The Trauma Nursing Core Course is available to all nurses involved in critical/emergency care of trauma patients. To clarify, this is a certificate of completion rather than an exam to obtain certification. However, this course prepares you with the knowledge, critical thinking skills and hands-on training needed to provide high-quality, trauma nursing care. Cost varies depending on the site hosting the course and course materials are approximately $25.
Now that we’re on this topic, let’s look into some of the possible certifications you can obtain while working in emergency nursing. Some of the certifications include: Certified Emergency Nurse (CEN), Certified Pediatric Emergency Nurse (CPEN), Certified Flight Registered Nurse (CFRN), Critical Care Ground Transport (CTRN), and Trauma Certified Registered Nurse (TCRN).
These certifications are all available through the Board of Certification for Emergency Nursing. Most suggest a minimum of two years experience in the setting you’re testing for certification within before actually taking that board examination. However, only a RN license is required*. The cost of each of these exams is anywhere from $230-370, depending on if you are a member of sister organizations (Ex: ENA, STN) or not.
*The Trauma Certified Registered Nurse certification requires 1,000 hours per year for a minimum of two years as well as completion of 20-30 hours of trauma education prior to qualifying to be able to sit for the TCRN exam.
If you’re interested or currently practicing within the fields of obstetrics, labor and delivery, neonatal, or pediatrics, there are certifications for you too! Some of the certifications you can obtain include: Inpatient Obstetric Nursing Certification (RNC-OB), Certified Pediatric Nurse (CPN), Maternal Newborn Nursing Certification (RNC-MNN), Low Risk Neonatal Intensive Care Nursing (RNC-LRN), and Neonatal Intensive Care Certification (RNC-NIC).
The majority of these certifications require 2,000 hours of experience in that area over two years’ time and cost $325, with the exceptional the CPN examination. The Certified Pediatric Nurse certification exam requires either 1,800 hours experience in the pediatric setting within 2 years or 3,000 hours within five years’ time (1,000 hrs of which need to be within the most recent year prior to application).
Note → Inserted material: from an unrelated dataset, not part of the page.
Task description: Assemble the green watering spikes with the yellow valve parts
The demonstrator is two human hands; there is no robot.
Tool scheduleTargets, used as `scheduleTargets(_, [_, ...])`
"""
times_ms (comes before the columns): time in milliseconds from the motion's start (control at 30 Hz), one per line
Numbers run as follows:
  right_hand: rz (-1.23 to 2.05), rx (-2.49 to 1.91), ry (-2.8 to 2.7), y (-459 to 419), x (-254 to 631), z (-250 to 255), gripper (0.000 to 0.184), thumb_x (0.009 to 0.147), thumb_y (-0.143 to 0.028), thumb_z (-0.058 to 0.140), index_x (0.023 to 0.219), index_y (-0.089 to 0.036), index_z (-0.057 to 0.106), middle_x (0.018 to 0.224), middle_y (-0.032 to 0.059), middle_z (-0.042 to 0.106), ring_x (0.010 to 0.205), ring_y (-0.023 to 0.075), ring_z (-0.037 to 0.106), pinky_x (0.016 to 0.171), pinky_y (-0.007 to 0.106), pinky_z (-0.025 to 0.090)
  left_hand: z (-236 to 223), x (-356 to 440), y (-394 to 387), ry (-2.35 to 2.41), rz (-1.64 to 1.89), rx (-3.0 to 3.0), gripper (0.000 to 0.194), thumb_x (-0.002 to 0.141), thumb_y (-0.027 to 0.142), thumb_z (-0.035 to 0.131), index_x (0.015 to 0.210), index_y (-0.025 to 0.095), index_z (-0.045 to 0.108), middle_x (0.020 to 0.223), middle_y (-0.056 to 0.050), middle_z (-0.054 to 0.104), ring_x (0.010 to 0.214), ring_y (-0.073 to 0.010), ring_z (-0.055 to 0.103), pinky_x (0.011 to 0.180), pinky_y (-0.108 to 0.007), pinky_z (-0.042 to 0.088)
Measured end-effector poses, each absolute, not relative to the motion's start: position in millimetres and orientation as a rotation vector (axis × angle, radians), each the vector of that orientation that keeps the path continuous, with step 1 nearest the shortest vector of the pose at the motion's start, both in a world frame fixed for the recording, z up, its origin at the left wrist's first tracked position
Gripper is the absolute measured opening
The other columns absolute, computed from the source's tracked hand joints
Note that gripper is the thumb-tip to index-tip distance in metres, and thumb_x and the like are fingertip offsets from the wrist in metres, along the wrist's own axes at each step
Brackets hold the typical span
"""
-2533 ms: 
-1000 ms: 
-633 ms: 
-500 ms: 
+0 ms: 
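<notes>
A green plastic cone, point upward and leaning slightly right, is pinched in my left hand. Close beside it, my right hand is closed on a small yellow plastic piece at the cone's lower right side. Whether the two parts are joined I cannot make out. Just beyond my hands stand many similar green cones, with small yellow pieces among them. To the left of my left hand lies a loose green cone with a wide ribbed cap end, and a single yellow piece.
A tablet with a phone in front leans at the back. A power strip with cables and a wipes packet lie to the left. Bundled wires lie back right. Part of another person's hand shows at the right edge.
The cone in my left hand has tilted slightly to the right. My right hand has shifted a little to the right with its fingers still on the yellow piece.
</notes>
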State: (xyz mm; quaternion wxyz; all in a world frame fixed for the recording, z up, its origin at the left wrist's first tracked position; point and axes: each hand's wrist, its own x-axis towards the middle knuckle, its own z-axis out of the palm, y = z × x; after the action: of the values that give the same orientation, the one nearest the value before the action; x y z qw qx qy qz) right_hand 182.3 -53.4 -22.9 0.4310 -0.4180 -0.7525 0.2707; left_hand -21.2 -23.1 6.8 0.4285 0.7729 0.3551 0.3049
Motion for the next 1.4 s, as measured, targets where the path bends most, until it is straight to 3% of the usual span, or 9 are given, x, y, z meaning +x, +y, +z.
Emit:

This exam costs $250-295 depending on membership to sister organizations.
If you are seeking or currently work within the medical -surgical nursing setting, there is a certification for you too! It’s called the Certified Medical Surgical Registered Nurse (CMSRN) certification. It requires your RN license, two years and 2,000 hours of medical surgical experience within three years’ time. The cost of this exam is $255-375 depending on if you’re a member of their organization.
And for the final certification I’ll feature in this article (there are SO many more available for just about any area of nursing!), we’ll take a look at the Oncology Certified Nurse (OCN) certification. To be eligible to sit for this certification exam, you’ll need two years of oncological nursing experience with a minimum of 2,000 hours plus an additional 10 continuing education (CE) credits in the subject of nursing oncology. This exam costs $225-375 depending on if you’re a member of the ONS organization.
My point in providing all this information? No matter which area of nursing you pursue, there IS a way to further your education and prove your nursing competency and excellence to both your patients and colleagues. It’s always good to be working towards a goal, and if you’re working anyway, you may as well have the title to show for all your hard work! Above all, do it for yourself, for validation of your knowledge, for the pursuit of better career opportunities, for the improvement in nursing career you provide to your clients. The opportunities within this profession are endless, so seize the day!